=== DATASET SECTION ===
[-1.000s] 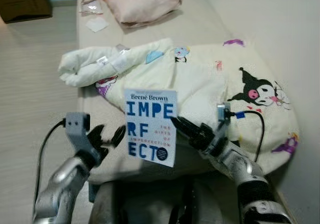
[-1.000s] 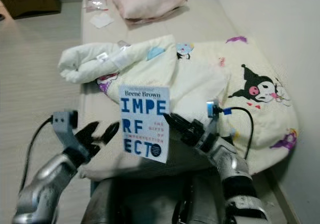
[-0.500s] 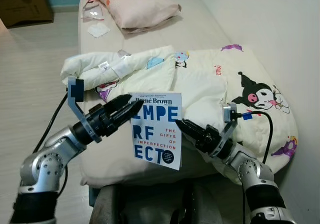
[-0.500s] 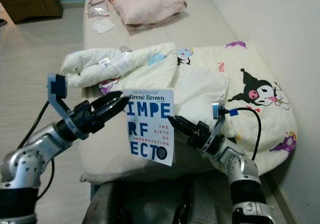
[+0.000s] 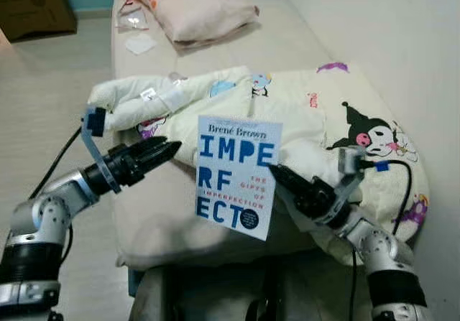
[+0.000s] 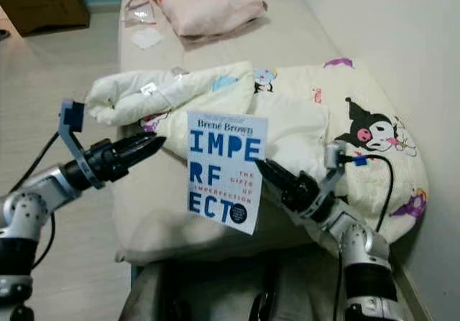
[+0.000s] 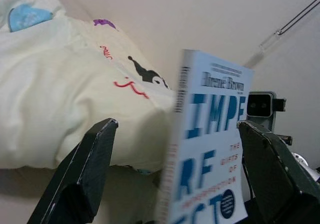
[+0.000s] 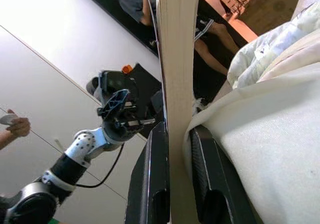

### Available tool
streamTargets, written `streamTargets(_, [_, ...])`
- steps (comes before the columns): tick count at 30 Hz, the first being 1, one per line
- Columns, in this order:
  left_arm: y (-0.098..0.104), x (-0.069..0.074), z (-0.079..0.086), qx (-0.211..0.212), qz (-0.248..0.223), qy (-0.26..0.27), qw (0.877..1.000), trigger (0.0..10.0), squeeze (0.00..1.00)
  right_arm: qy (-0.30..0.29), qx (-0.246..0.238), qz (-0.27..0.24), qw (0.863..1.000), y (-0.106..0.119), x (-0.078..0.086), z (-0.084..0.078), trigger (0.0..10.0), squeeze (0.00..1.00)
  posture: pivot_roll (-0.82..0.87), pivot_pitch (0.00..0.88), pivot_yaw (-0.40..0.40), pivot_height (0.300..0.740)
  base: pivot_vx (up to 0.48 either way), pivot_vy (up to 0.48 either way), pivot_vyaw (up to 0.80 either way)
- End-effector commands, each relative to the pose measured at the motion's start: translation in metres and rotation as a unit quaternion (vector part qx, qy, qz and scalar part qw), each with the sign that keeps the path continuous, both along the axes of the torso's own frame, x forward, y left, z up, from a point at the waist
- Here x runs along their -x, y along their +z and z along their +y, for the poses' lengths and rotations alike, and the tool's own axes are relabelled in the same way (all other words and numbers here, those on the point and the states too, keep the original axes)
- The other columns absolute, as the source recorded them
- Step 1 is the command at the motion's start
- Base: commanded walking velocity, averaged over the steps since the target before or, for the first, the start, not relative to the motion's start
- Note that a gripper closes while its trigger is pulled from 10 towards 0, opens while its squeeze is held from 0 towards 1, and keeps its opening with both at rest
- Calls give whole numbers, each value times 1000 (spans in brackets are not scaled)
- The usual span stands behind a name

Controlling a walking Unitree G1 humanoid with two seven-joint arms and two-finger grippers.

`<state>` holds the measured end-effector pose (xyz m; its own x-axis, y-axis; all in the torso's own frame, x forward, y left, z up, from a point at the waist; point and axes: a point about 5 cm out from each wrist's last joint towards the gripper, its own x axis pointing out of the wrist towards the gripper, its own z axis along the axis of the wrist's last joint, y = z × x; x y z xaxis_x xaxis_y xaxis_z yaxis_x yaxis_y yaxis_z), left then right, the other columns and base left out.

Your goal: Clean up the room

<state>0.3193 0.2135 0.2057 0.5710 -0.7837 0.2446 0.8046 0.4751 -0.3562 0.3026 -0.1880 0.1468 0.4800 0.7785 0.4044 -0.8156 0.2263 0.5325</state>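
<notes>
A white book (image 5: 237, 177) with big blue letters, by Brené Brown, is held upright over the near end of the bed. My right gripper (image 5: 277, 171) is shut on its right edge; in the right wrist view the page block (image 8: 175, 58) stands clamped between the two fingers. My left gripper (image 5: 172, 147) hovers to the left of the book, a short gap away, pointing at it. In the left wrist view its fingers (image 7: 85, 174) stand wide apart and open, with the book cover (image 7: 210, 149) beyond them.
A cream cartoon-print blanket (image 5: 295, 113) lies bunched on the bed (image 5: 287, 41), its rolled end (image 5: 136, 98) at the left. A pink pillow (image 5: 194, 5) and plastic wrappers (image 5: 136, 37) lie at the far end. A cardboard box (image 5: 36, 8) is on the floor. The wall runs along the right.
My left gripper, raised to the book's top left corner half a second ago, has drawn back to the left and is apart from it. The book has shifted slightly right.
</notes>
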Motion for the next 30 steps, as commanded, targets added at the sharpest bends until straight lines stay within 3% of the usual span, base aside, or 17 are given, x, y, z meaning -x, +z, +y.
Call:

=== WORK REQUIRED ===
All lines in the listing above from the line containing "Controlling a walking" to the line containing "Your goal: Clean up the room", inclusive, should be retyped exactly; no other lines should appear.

=== OUTPUT ===
Controlling a walking Unitree G1 humanoid with two seven-joint arms and two-finger grippers.

`<state>` holds the measured end-effector pose (xyz m; its own x-axis, y-axis; all in the torso's own frame, x forward, y left, z up, from a point at the waist; point and axes: a point about 5 cm out from each wrist's last joint towards the gripper, its own x axis pointing out of the wrist towards the gripper, its own z axis along the axis of the wrist's last joint, y = z × x; x y z xaxis_x xaxis_y xaxis_z yaxis_x yaxis_y yaxis_z), left then right, the other columns and base left out.

Your goal: Clean up the room

With this, the answer is complete.